Yesterday I picked up my Bible and it opened to Chapter 41 of the Book of Sirach. The first four verses of that chapter read
O death! How bitter is the thought of you
for the one at peace in his home,
For the one who is serene and always successful,
who can still enjoy life’s pleasures.
O death! How welcome is your sentence
to the weak, failing in strength,
Stumbling and tripping on everything,
with sight gone and hope lost.
Do not fear death’s decree for you;
remember, it embraces those before you and those to come.
This decree for all flesh is from God;
why then should you reject a law of the Most High?
Whether one has lived a thousand years, a hundred, or ten,
in the netherworld he has no claim on life.

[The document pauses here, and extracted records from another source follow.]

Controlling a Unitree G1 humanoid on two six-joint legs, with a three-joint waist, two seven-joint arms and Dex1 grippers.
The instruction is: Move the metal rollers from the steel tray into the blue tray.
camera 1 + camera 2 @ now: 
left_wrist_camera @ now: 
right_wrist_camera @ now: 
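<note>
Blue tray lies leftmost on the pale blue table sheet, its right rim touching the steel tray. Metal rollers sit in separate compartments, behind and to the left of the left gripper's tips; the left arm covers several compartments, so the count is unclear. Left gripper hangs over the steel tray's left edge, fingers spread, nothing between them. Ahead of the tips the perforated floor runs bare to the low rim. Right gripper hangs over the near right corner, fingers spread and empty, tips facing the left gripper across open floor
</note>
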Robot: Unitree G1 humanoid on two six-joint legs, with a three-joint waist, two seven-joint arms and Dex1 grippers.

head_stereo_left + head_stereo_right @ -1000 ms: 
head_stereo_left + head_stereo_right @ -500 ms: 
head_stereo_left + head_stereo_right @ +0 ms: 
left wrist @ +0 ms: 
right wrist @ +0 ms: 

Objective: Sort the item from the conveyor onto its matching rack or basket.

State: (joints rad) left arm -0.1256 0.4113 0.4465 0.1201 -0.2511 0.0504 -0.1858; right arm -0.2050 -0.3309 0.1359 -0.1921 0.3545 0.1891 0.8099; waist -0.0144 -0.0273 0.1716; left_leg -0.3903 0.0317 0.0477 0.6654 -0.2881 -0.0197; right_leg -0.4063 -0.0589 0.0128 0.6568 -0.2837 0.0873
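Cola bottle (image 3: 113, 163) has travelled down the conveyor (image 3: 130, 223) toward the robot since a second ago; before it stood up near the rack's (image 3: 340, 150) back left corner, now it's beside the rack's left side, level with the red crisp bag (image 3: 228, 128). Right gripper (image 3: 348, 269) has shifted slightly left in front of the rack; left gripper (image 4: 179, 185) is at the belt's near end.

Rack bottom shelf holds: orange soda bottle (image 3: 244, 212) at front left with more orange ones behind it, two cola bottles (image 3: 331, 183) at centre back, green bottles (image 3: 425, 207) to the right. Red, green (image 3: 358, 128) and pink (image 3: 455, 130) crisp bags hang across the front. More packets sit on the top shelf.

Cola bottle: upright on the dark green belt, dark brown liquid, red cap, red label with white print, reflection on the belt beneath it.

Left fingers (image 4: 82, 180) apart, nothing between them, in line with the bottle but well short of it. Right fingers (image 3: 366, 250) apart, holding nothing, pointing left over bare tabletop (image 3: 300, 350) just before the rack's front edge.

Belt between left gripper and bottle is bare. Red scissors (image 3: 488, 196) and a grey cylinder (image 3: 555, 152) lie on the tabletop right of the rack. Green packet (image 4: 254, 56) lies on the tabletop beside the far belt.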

Fitting words for me to read at this time: “Whether one has lived a thousand years, a hundred, or ten…he has no claim on life.”
My aunt is dying. In one sense, she has been dying for over two years: She was diagnosed in November 2009 with pancreatic cancer, the disease that killed my father (her brother) as well as my uncle (her husband), a disease that always kills. But in the last couple of weeks she has taken a very bad turn for the worse and it is now clear that we are nearing the end.
We’re never really ready for death when it comes. We always want more time with our loved ones. And we always think there should be more time, since we expect that everyone should live to a ripe old age.
It is good to be reminded that none of us have any claim to a particular life span. We all die. Some older, some younger, some from disease, some from natural causes, some from accident, some at the hands of another.
The consolation is that death – no matter when or how it occurs – always means return to full union with God. Death means resurrection to eternal live. And, in the case of those suffering as my aunt now is, death means the end of pain.